Her presentation will address current social and environmental issues of the water crisis, include the film “Gaza is Floating” by LifeSource, and show examples of what both Palestinian and North American communities are doing to address the problem.  Following the presentation, Susan will help students generate ideas on how they can begin acting locally and will give them tools that they can use to make significant change.

In the workshop, Susan will address such questions as “What are the UN and international NGOs doing to uphold Palestinians’ human right to water?  What can we do?” and “Why is the boycott, divestment and sanctions of Israel a good non-violent strategy to force Israel to respect Palestinians’ human rights and follow international law?”

For further information on the water crisis, you can visit www.lifsource.ps <http://www.lifsource.ps>  <http://www.lifsource.ps/>   For information on the current environmental constraints of the situation http://www.unep.org/Documents.Multilingual/Default.asp?DocumentID=596&ArticleID=6303&l=en&t=long <http://www.unep.org/Documents.Multilingual/Default.asp?DocumentID=596&amp;ArticleID=6303&amp;l=en&amp;t=long>  <http://www.unep.org/Documents.Multilingual/Default.asp?DocumentID=596&amp;ArticleID=6303&amp;l=en&amp;t=long>

Nov. 20 Updates:

The due date for the response paper on Dying to Live, by Joseph Nevins has been changed to Friday, Dec. 4.

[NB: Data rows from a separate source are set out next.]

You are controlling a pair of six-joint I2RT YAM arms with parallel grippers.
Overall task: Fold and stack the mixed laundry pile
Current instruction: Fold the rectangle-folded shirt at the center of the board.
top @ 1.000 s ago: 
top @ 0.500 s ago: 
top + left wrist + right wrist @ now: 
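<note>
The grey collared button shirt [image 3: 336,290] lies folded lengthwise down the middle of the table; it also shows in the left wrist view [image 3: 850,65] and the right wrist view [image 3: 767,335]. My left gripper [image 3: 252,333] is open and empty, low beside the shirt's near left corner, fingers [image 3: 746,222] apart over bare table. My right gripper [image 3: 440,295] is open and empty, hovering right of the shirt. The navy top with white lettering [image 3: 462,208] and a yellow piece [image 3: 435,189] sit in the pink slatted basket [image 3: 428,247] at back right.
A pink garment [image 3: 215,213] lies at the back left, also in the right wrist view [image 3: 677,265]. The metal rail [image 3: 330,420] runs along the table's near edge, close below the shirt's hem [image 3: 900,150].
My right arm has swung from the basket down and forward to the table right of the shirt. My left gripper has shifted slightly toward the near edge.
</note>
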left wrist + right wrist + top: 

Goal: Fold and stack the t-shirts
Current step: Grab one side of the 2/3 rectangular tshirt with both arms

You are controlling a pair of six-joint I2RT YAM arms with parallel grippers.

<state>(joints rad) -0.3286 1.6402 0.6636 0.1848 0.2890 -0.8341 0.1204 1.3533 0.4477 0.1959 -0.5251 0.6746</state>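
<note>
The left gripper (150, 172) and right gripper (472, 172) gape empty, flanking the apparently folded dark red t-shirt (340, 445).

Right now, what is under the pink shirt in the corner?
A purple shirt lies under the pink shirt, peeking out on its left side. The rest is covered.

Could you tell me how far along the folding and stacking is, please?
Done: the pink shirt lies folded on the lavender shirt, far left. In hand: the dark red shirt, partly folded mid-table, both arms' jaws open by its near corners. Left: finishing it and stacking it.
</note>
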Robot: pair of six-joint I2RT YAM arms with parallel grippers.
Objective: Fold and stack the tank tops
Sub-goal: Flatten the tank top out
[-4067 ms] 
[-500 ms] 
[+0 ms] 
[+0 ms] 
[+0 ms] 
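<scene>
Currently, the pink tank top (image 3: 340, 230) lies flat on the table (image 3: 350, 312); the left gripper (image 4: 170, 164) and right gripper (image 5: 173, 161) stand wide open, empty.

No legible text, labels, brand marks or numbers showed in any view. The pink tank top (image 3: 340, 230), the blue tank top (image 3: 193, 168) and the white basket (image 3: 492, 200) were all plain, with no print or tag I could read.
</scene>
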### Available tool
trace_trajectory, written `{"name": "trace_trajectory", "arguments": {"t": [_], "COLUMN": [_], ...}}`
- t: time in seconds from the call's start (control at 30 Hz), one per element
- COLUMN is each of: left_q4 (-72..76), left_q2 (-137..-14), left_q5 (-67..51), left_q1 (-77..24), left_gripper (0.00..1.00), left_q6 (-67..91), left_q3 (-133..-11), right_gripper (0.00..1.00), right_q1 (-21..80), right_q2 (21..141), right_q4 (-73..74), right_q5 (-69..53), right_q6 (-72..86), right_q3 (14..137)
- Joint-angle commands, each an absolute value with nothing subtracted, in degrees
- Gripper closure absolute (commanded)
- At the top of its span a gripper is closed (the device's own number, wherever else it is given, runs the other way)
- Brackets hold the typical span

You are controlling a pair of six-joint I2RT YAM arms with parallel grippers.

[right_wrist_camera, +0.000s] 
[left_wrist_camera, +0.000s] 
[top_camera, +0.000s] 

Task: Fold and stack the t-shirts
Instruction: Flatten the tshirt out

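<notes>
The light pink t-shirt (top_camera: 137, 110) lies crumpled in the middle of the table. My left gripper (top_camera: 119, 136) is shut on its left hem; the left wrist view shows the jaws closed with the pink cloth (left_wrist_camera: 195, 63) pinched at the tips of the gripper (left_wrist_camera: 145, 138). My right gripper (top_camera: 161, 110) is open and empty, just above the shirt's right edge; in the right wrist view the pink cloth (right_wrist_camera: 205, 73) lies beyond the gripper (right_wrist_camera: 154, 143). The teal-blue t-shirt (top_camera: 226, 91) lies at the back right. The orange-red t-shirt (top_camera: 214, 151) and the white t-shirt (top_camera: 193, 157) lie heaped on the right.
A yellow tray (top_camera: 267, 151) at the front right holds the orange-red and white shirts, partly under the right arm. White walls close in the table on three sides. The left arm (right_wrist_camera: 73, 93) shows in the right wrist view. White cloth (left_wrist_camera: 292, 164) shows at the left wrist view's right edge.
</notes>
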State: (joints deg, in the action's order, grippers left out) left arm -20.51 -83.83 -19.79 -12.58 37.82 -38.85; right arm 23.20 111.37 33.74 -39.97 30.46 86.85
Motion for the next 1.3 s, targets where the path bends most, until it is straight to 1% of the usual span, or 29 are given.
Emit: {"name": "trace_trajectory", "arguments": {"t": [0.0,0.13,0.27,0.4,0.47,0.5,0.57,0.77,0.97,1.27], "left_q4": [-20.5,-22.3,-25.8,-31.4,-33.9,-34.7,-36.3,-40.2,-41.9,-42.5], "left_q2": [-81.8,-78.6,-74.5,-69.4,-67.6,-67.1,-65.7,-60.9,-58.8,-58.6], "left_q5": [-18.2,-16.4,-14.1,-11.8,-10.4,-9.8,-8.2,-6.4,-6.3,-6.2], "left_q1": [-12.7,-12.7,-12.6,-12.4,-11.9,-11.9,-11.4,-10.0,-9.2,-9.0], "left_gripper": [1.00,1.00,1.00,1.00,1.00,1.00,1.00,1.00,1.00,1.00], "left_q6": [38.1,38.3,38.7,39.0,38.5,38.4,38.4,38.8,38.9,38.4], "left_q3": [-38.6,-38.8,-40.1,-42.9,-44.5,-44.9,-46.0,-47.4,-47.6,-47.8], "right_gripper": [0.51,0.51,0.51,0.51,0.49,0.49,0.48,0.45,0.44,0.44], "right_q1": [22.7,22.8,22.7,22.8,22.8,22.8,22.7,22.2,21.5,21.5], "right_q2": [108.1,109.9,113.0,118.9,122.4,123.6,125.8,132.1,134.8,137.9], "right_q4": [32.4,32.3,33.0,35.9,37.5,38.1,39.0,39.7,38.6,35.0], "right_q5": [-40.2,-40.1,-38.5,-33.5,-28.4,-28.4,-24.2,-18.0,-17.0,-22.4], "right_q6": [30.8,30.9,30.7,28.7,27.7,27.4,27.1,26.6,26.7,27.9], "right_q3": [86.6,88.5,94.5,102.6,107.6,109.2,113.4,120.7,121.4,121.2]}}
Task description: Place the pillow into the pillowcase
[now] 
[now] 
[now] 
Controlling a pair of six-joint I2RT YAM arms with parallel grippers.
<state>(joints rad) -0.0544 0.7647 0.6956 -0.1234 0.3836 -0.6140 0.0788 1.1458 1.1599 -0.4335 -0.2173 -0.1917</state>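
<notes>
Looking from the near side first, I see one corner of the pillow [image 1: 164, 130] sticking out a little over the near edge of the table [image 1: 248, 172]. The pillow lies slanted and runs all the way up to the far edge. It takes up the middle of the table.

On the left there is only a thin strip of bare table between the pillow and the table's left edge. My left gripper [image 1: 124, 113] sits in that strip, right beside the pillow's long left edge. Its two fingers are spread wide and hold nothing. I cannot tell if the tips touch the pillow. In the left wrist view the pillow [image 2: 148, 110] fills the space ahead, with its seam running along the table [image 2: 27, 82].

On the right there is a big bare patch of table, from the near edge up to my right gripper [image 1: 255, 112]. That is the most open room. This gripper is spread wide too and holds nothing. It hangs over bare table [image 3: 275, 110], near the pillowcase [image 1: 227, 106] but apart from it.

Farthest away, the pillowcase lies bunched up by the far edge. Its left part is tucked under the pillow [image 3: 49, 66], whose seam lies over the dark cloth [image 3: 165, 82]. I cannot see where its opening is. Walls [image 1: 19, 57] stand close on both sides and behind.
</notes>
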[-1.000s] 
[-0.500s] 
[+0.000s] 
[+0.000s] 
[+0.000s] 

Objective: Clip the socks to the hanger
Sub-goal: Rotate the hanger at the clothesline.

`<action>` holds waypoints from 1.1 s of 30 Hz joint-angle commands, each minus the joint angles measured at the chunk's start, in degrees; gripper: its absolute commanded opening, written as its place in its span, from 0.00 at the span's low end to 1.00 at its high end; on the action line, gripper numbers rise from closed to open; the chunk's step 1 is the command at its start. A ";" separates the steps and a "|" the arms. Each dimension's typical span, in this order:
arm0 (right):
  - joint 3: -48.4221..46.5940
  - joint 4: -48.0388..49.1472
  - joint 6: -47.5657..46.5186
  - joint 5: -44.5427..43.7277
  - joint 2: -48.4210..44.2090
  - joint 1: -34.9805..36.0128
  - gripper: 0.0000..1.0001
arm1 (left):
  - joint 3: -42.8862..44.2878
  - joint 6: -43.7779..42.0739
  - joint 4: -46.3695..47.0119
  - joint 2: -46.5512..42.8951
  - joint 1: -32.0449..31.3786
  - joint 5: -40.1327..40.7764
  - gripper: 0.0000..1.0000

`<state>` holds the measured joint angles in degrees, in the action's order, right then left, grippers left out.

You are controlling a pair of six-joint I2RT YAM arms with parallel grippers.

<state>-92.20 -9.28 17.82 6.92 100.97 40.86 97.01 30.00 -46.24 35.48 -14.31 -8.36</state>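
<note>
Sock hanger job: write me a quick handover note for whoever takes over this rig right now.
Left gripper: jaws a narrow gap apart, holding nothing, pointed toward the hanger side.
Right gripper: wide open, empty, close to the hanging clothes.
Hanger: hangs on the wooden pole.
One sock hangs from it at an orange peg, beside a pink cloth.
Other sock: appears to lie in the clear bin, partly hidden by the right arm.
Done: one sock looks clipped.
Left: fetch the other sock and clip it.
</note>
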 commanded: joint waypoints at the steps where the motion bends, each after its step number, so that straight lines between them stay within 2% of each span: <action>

Winter quarter books are the following (a little extra reading is also in store, in addition to these texts):

The Lemon Tree: An Arab, A Jew, and the Heart of the Middle East, Sandy Tolan (978-0-552-15514-4).

Baghdad Burning: Girl Blog from Iraq, Riverbend (978-0-714-53130-4).

Arab/American: Landscape, Culture, and Cuisine in Two Great Deserts, Gary Paul Nabhan (978-0-816-52659-8).

Cochabamba!: Water War in Bolivia Oscar Olivera (978-0-896-08702-6).

Lure of the Local: Senses of Place in a Multicentered Society, Lucy R. Lippard (978-1-565-84248-9).

Native Seattle: Histories from the Crossing-Over Place, Coll Thrush (978-0-295-98812-2).

The Working Landscape: Founding, Preservation, and the Politics of Place, Peter F. Cannavo (978-0-262-53292-1).

To Inherit the Earth: The Landless Movement and the Struggle for a New Brazil, Angus Wright and Wendy Wolford (978-0-935-02890-4).

We will be giving you more information about next quarter in class after the Thanksgiving break.